The present invention is based on the object of creating a relatively inexpensive and easily assembled electrical machine.

This object is achieved by an electrical machine having the features of main claim 1.

The electrical machine according to the invention comprises a fixed stator unit and a rotatable rotor unit.

The stator unit comprises a ferromagnetic stator body and a multi-part plastic holding body which surrounds the stator body. Typically, the stator body defines a plurality of stator poles distributed along a circumference of the rotor unit. The stator body can be designed as a solid body. Preferably, however, the stator body consists of a large number of sheet metal parts. A stator body constructed in this way is also referred to as a laminated stator body or a sheet metal stator body and has particularly low eddy currents when the electrical machine is in operation. The stator body is generally made of a ferromagnetic metal. The stator body comprises at least one, typically several winding support sections on which an electromagnetic stator winding is arranged.

The plastic holding body is preferably produced by an injection molding process and serves, among other things, for the electrical insulation between the stator body and the stator windings, which is why at least a main section of the plastic holding body surrounding the stator body preferably consists of a plastic material with good electrical insulation properties, i.e. with a high specific electrical resistance, typically at least 10 ¹⁰ Ωcm, and a high dielectric strength.

The rotor unit comprises a rotor shaft, which is supported in the plastic holding body via a shaft radial bearing, and a rotor body, which is attached to the rotor shaft and is arranged within the stator body. The shaft radial bearing can be designed for exclusively radial support, or can be designed for radial and axial support of the rotor shaft. Typically, the rotor shaft is supported in a housing part of the electrical machine via a further shaft radial bearing, which is arranged on a side of the rotor body opposite the shaft radial bearing arranged on the plastic holding body.

The rotor body may be designed as a solid, permanent magnetic body, may be configured to carry at least one permanent magnet, or may be configured to carry at least one electromagnetic rotor winding.
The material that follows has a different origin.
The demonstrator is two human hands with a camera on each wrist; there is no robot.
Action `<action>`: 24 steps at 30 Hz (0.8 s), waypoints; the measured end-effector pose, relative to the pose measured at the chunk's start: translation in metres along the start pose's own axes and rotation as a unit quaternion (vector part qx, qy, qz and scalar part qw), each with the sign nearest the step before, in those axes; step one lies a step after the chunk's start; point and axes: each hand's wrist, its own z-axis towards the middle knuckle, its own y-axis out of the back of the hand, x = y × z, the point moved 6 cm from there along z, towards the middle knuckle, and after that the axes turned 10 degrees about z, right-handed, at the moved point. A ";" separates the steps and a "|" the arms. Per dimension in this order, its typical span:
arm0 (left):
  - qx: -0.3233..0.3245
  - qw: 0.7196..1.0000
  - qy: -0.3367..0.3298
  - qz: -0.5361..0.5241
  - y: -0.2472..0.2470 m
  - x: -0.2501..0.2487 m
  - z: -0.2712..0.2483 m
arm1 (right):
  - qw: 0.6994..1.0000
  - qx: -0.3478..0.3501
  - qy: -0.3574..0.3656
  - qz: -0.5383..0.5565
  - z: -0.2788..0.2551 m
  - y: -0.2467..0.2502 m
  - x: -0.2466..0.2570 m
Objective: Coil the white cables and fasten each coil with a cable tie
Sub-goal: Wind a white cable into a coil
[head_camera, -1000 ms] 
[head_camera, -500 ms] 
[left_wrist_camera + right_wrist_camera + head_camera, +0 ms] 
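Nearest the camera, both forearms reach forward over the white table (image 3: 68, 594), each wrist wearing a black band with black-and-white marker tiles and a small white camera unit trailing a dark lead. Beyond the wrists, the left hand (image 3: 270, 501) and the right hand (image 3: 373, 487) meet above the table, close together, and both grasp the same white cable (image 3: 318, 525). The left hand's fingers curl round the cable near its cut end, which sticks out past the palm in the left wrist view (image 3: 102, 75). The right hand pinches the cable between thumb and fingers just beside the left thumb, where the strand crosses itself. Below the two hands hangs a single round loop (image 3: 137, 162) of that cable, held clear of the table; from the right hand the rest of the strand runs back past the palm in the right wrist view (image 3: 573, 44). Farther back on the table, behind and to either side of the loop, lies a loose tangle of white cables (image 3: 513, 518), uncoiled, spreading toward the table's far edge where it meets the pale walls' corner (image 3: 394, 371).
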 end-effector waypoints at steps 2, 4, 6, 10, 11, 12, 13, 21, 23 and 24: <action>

In the last two cases, the rotor body is generally made of a ferromagnetic metal and may either be designed as a solid body or consist of several interconnected individual parts, typically sheet metal parts.

According to the invention, the plastic holding body has two axially adjacent plastic holding elements, wherein the shaft radial bearing is detachably attached to one of the plastic holding elements via a locking connection. By dividing the plastic holding body into two plastic holding elements, the manufacture of the stator unit can be simplified, wherein the plastic holding elements can be manufactured using relatively simple injection molds and can then be attached to the stator body in a simple assembly step, namely by pushing the plastic holding elements onto the stator body. In addition, the manufacture of the stator unit is simplified by mounting the shaft radial bearing on the plastic holding body via a locking connection. In this case, the shaft radial bearing simply be inserted into an opening provided on the plastic holding element, whereby the inserted shaft radial bearing on the one hand abuts axially against an inwardly projecting radial projection and on the other hand is held axially by a locking element, preferably in the form of a locking lug. The shaft radial bearing is thus secured in both axial directions.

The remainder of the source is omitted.